Crude oil producers and traders may now be extremely nervous...
Due to the ongoing conflicts in the Middle East, as well as uncertainties in the supply and demand outlook for 2025, crude oil prices have fluctuated significantly. In October, investors increased their trading volumes of crude oil futures and options to the highest level in history to hedge against the escalating uncertainty.
Hedging can help producers reduce risks by locking in crude oil prices to protect their production from the impact of large market fluctuations, and it can also allow traders to profit during volatile periods.
Intercontinental Exchange (ICE) data shows that the total volume of oil futures and options trading in October was 68.44 million barrels, exceeding the monthly record set in March 2020 when Brent crude oil futures prices plummeted by about $30 due to the global oil demand devastation caused by the COVID-19 pandemic.

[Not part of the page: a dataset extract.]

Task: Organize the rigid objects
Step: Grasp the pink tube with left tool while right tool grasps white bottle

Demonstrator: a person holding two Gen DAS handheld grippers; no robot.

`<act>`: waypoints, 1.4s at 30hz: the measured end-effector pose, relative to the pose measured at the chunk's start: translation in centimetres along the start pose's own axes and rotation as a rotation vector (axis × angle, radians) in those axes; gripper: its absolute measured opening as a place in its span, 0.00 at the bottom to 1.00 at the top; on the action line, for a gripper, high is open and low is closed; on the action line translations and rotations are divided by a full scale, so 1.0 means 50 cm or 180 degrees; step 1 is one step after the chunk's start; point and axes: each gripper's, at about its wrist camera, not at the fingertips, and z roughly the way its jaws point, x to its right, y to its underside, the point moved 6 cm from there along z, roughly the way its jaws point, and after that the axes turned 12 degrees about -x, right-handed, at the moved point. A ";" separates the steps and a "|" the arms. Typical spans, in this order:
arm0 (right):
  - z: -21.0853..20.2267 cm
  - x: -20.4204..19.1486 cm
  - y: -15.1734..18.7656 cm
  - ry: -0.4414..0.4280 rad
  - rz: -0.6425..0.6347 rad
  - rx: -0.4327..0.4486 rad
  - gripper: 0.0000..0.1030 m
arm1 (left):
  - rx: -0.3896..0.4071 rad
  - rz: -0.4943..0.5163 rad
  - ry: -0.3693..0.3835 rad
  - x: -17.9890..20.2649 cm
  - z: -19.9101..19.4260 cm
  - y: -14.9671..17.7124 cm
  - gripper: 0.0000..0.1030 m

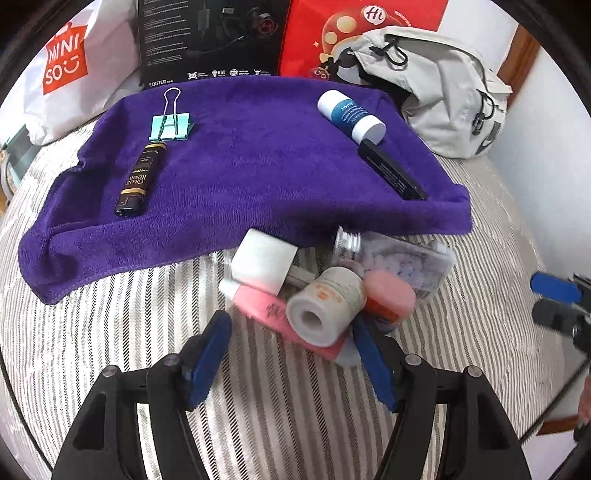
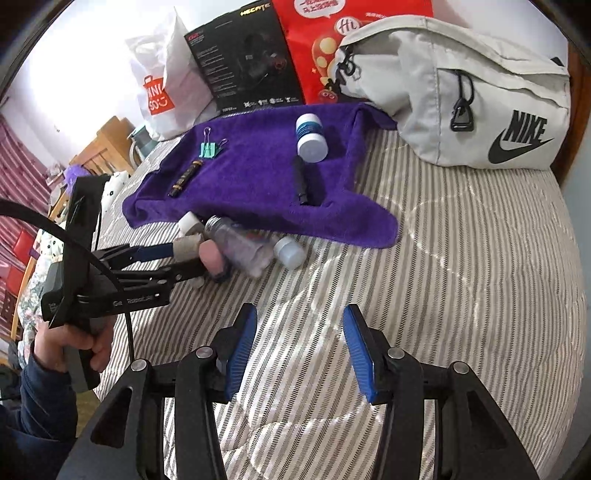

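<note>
A purple towel (image 1: 258,166) (image 2: 258,177) on the striped bed carries a mint binder clip (image 1: 171,125), a black-and-gold lighter (image 1: 138,181), a blue-and-white bottle (image 1: 351,114) and a black tube (image 1: 391,171). In front of its near edge lies a pile: a white tape roll (image 1: 325,310), a pink tube (image 1: 266,306), a white block (image 1: 264,258), a clear pill bottle (image 1: 399,258) and a pink-capped item (image 1: 388,291). My left gripper (image 1: 290,325) (image 2: 184,260) is open, its fingers wide on either side of the roll. Over bare bedding my right gripper (image 2: 300,317) (image 1: 554,295) stands open, holding nothing.
A grey Nike bag (image 2: 480,96) lies at the back right. Behind the towel stand a red bag (image 1: 332,33), a black box (image 1: 210,37) and a white Miniso bag (image 1: 74,74). A hand (image 2: 74,343) holds the left gripper at the bed's left edge, with wooden furniture beyond.
</note>
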 end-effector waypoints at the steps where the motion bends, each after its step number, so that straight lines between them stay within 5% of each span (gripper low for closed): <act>1: 0.004 -0.003 0.000 -0.0006 -0.0010 -0.0012 0.47 | -0.0016 0.0048 -0.0079 0.003 0.002 0.001 0.65; 5: 0.019 -0.015 0.005 -0.0009 -0.0097 -0.0074 0.47 | -0.0034 0.0112 -0.0408 -0.029 -0.003 0.026 0.67; 12: 0.045 -0.019 -0.002 -0.0054 -0.0093 -0.0133 0.47 | 0.0036 -0.0035 -0.0206 -0.088 -0.025 0.055 0.65; 18: 0.058 -0.025 -0.009 -0.0055 -0.0113 -0.0162 0.47 | 0.0068 0.0178 -0.0405 -0.065 -0.015 0.045 0.59; 20: 0.064 -0.023 -0.012 -0.0045 -0.0091 -0.0175 0.47 | 0.0082 0.0207 -0.0381 -0.057 -0.013 0.034 0.54; 22: 0.071 -0.021 -0.019 -0.0050 -0.0070 -0.0176 0.47 | 0.0125 0.0260 -0.0359 -0.050 -0.016 0.031 0.32; 25: 0.080 -0.013 -0.035 0.0000 -0.0054 -0.0134 0.47 | 0.0102 0.0303 -0.0285 -0.053 -0.022 0.035 0.16; 35: 0.141 -0.016 -0.106 0.0149 -0.0268 -0.0181 0.47 | 0.0070 0.0276 -0.0155 -0.068 -0.025 0.044 0.16; 42: 0.157 -0.027 -0.118 0.0207 -0.0455 -0.0065 0.27 | 0.0089 0.0134 0.0073 -0.082 -0.026 0.042 0.16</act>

Meanwhile, the Chicago Mercantile Exchange Group (CME) reported that on October 18, the single-day trading volume of weekly crude oil options reached a historic high of 58,132 contracts.
Aegis Hedging, a hedging company, with a client base accounting for approximately 25%-30% of the total equivalent of U.S. crude oil production, saw its trading volume reach a historic high in October, about 15% higher than the previous month's record.

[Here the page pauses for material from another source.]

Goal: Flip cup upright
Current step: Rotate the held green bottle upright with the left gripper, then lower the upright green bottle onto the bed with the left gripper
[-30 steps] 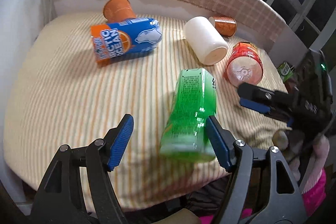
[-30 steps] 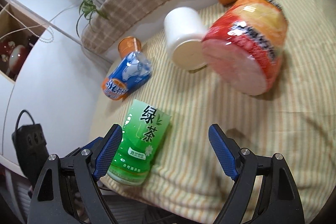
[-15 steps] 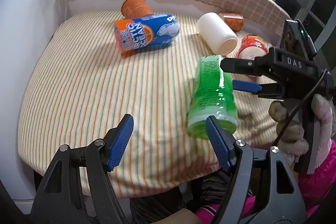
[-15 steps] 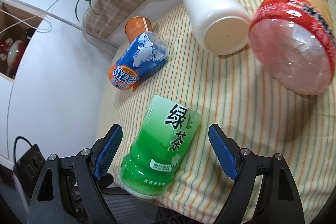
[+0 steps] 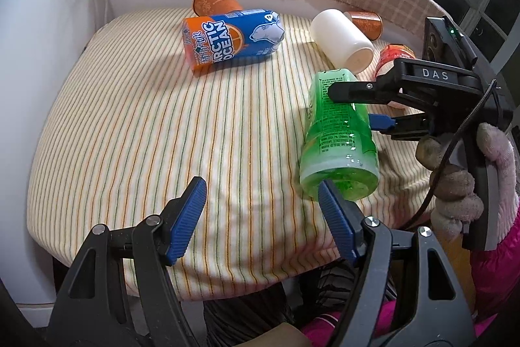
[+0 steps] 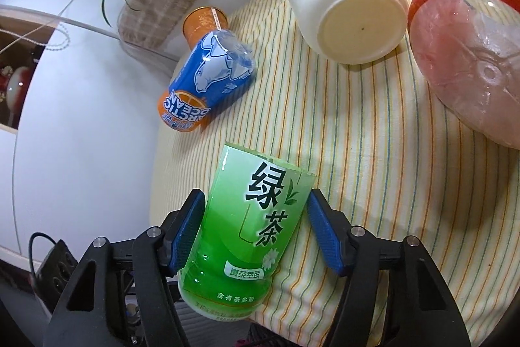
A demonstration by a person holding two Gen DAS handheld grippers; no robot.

Jay Stevens, Head of Market Analysis and Fundamentals at Aegis Hedging, stated, "Possible bullish unexpected events such as attacks on oil infrastructure can stimulate client trading activities and cause panic in the market."
In October, investors mostly awaited the response to the missile attack by Israel on Iran on October 1, fearing retaliation that could involve attacks on the country's oil infrastructure. Attacks launched by Israel weeks later bypassed Iran's oil facilities without disrupting energy supplies.
Analysts say this has reduced the geopolitical risk premium for crude oil, with Brent crude oil futures prices falling by about $4 per barrel in the following trading days.
In October, Brent crude oil prices fluctuated widely, ranging from $70 to $81 per barrel. LSEG data shows that Brent crude oil futures prices fell by 17% in the previous quarter, while WTI crude oil futures prices fell by 16%.
Jeff Barbuto, Head of ICE Global Oil Markets, said, "When futures prices become highly volatile due to geopolitical and other uncertainties, the market often sees options as a more effective way to manage risk."
In October, investors traded over 8.38 million barrels of Brent crude oil options on ICE, exceeding the record of 6.02 million barrels set in April 2024.
Weak demand.
Although geopolitical conflicts bring some price increase risks, traders also face the prospect of weak fundamentals for crude oil in 2025.
In a report last month, Tudor, Pickering, Holt & Co analyst Matt Portillo said the average price of WTI crude oil next year could be $65 per barrel, with prices potentially falling below $50 per barrel if OPEC+ increases production next year.
Peter Keavey, Global Head of Energy at CME, said, "The market is balancing supply and overall weak demand, with investors turning to the options market for hedging." He noted that last month, the average daily trading volume of WTI crude oil monthly options traded on CME jumped significantly by 38% year-on-year.
USA shale oil producer Coterra Energy stated in its third-quarter financial report that the company added new derivative contracts in October, having previously left most of this year's end and next year's production volume unhedged.
Coterra Energy, having already hedged 3.68 million barrels, added 0.305 million barrels of WTI crude oil hedge for the fourth quarter of 2024. In addition, the company also hedged 4.205 million barrels of WTI crude oil for 2025.
The uncertainty surrounding OPEC+ when to unwind its recent round of production cuts (2.2 million barrels per day) further heightened producer concerns last month and helped drive up hedging activities.
Stevens of Aegis stated, "The demand outlook for 2025 has become more bleak, with an expected oversupply.
OPEC+ finally agreed to postpone the planned production increase scheduled for December by one month. The organization announced last Sunday that due to weak demand from major consuming countries and increased supplies outside the group, this could continue to exert downward pressure on the oil market.